Egyptian parliament approves new investment law

08 May 2017

The new law will focus on the diversification of incentives and guarantees for investors

Egypt’s parliament has approved the country’s long-awaited investment law on 7 May, according to a cabinet statement.

The new law will focus on the diversification of incentives and guarantees for investors.

The government first approved an investment law in March 2015 aimed at bolstering investor confidence, eliminating bureaucracy, easing the procedures to obtain licences for projects and attracting foreign investment.

The law includes a number of incentives such as a 50 per cent tax break on investments made in underdeveloped areas and government support for the cost of connecting key utilities.

Additionally, the new law restores private sector free zones as well as rebates on acquired land for industrial projects if production begins within two years.

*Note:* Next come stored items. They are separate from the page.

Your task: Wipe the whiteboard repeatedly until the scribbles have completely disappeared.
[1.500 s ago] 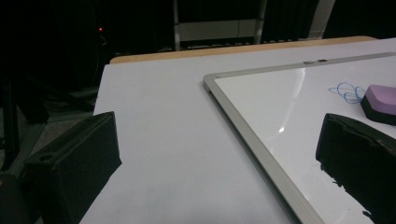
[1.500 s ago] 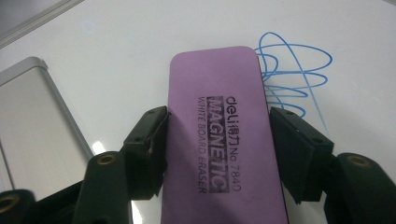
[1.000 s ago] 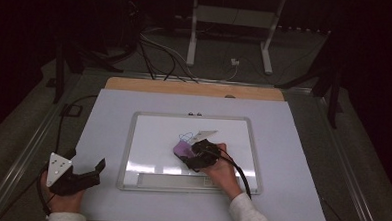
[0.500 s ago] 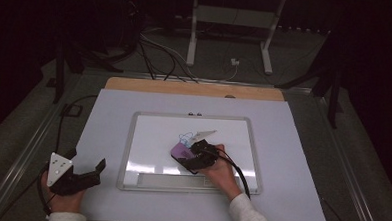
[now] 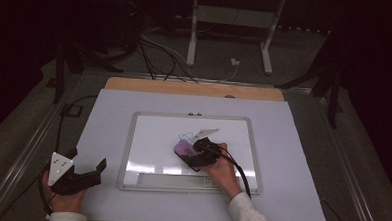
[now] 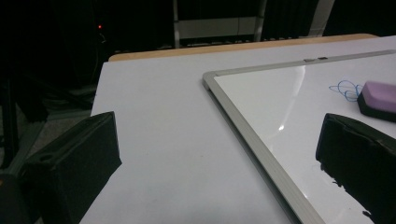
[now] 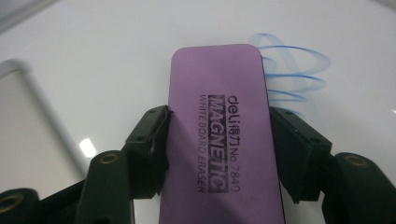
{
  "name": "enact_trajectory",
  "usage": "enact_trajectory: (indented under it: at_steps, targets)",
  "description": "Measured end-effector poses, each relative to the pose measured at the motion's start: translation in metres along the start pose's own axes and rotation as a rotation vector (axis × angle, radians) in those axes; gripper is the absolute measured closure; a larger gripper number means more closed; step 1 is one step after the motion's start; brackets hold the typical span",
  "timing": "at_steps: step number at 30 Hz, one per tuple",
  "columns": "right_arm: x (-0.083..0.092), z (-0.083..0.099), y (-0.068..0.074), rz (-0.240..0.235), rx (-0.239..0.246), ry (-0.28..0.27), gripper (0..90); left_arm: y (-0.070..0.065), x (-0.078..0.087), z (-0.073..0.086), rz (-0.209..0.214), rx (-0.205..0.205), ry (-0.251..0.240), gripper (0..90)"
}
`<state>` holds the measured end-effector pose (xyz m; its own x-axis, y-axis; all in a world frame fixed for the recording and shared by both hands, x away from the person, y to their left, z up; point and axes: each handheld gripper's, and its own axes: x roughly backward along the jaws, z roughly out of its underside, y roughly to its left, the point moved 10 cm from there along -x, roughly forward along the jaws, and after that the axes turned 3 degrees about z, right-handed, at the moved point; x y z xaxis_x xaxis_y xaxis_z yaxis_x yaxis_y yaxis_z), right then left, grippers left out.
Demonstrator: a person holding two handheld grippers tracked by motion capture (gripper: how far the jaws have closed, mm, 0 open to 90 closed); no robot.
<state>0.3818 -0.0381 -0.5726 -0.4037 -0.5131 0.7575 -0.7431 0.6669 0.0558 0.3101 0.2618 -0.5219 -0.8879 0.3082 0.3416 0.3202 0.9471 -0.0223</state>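
The eraser (image 7: 219, 135) is a flat purple block with rounded corners and a dark underside, printed in black "deli", "MAGNETIC", "WHITE BOARD ERASER" and "No 7840". It lies face up on the whiteboard (image 5: 153, 133), a white sheet in a grey frame, near the board's centre. A blue scribble (image 7: 294, 74) of looping lines sits at the eraser's 1 o'clock, partly beneath its far end.

Open left claw (image 6: 215, 172), whiteboard (image 6: 247, 126), blue scribble (image 6: 345, 89) — purple eraser (image 6: 379, 95) beside it
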Motion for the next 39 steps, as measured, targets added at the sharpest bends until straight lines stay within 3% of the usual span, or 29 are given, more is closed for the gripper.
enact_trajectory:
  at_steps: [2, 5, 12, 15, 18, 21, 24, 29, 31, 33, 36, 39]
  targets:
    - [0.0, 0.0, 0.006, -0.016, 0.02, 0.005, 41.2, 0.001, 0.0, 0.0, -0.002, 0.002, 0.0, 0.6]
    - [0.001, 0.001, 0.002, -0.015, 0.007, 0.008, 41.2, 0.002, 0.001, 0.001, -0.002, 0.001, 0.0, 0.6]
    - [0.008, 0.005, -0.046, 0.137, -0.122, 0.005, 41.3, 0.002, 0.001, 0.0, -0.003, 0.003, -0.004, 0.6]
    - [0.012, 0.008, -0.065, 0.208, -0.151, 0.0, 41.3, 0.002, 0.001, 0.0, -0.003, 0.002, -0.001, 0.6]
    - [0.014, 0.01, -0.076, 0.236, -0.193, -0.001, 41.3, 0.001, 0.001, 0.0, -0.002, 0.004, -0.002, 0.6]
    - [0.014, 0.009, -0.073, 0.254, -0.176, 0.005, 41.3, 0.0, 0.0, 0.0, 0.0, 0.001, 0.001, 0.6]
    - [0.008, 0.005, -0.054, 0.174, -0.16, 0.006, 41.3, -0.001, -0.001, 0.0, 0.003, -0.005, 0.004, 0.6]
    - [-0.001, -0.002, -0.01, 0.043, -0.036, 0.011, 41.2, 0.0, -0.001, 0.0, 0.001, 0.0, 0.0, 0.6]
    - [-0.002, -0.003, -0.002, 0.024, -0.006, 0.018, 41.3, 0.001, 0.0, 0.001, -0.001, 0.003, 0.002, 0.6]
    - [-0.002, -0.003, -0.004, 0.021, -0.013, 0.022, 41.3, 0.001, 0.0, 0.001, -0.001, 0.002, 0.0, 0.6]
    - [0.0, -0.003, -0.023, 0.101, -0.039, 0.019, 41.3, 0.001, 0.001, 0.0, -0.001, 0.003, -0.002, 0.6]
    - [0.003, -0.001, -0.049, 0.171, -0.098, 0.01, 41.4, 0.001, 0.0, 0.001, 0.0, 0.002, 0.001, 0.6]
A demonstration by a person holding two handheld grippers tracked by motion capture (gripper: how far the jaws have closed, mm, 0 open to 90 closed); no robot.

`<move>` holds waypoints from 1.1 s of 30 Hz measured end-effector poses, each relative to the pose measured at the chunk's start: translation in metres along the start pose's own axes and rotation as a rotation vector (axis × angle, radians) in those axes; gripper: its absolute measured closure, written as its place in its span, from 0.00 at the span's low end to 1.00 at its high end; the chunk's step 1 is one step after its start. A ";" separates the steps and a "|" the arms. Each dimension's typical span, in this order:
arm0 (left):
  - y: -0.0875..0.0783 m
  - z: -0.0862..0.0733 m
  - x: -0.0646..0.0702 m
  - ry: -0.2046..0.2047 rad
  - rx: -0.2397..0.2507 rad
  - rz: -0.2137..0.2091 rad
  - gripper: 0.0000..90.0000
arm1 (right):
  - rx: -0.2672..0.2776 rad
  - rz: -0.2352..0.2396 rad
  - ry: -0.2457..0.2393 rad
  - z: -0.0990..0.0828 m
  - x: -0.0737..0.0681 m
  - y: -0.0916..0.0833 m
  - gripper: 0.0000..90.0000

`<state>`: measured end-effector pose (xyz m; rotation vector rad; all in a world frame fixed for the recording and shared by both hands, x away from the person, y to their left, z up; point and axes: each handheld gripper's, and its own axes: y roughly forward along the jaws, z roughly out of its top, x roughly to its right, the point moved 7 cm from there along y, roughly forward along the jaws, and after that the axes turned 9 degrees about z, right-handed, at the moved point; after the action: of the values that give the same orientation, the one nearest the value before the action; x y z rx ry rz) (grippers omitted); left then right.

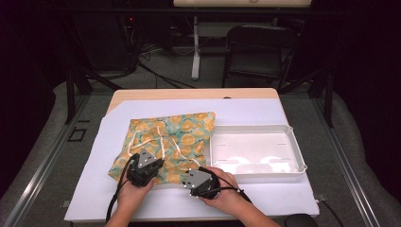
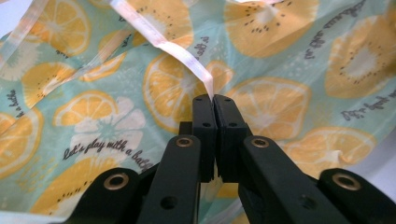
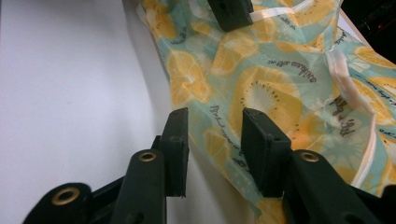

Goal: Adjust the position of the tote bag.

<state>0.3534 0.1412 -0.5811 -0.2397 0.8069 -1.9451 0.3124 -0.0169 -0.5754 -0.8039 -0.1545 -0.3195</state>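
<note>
Surface: a wooden-edged surface (image 1: 142, 94) covered by a white sheet (image 1: 94, 189), with the items lying on the sheet.
Cloth: a mint-green fabric piece printed with orange citrus slices (image 1: 182, 130) lies spread and rumpled on the left-centre of the sheet, its right edge just beside the tray.
Ribbon: a thin white ribbon tie (image 2: 159, 42) runs across the fabric; further ribbon lengths lie looped over the print in the high view.
Tray: a shallow white rectangular plastic tray (image 1: 298, 151) sits to the right of the fabric.
Left hand: it enters from the bottom edge, forearm angled up and slightly right, wrapped around the black tool body at the fabric's near edge.
Left tool (image 2: 214, 100): jaws pressed together, clenched on the white ribbon tie, whose end rises from between the tips.
Right hand: it enters from the bottom right, forearm angled up and left, holding its tool low at the near right corner of the fabric.
Right tool (image 3: 215, 126): jaws parted, released, straddling the fabric's edge where it meets the white sheet; nothing is gripped.
Spacing: the two tools sit near each other, side by side in the high view.
</note>
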 end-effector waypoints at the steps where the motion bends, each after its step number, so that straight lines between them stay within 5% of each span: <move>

Cairo passed a revised version of its investment law in March 2015 in a bid to bolster investor confidence, eliminate bureaucracy, ease procedures to obtain licences for projects and attract foreign investment. The law was then amended in December 2015 following complaints from investors.

Analysts have previously told MEED that commercial and investment laws in Egypt are set up in a way where new laws and improvements are simply applied on top of those already in existence.

Cairo has said the new investment law promises to create a genuine one-stop shop for investors to secure licences, procure land and obtain utility connections. It will also set up a standard framework for dispute resolution, including a clause that will make arbitration rulings binding on the government, but not on investors.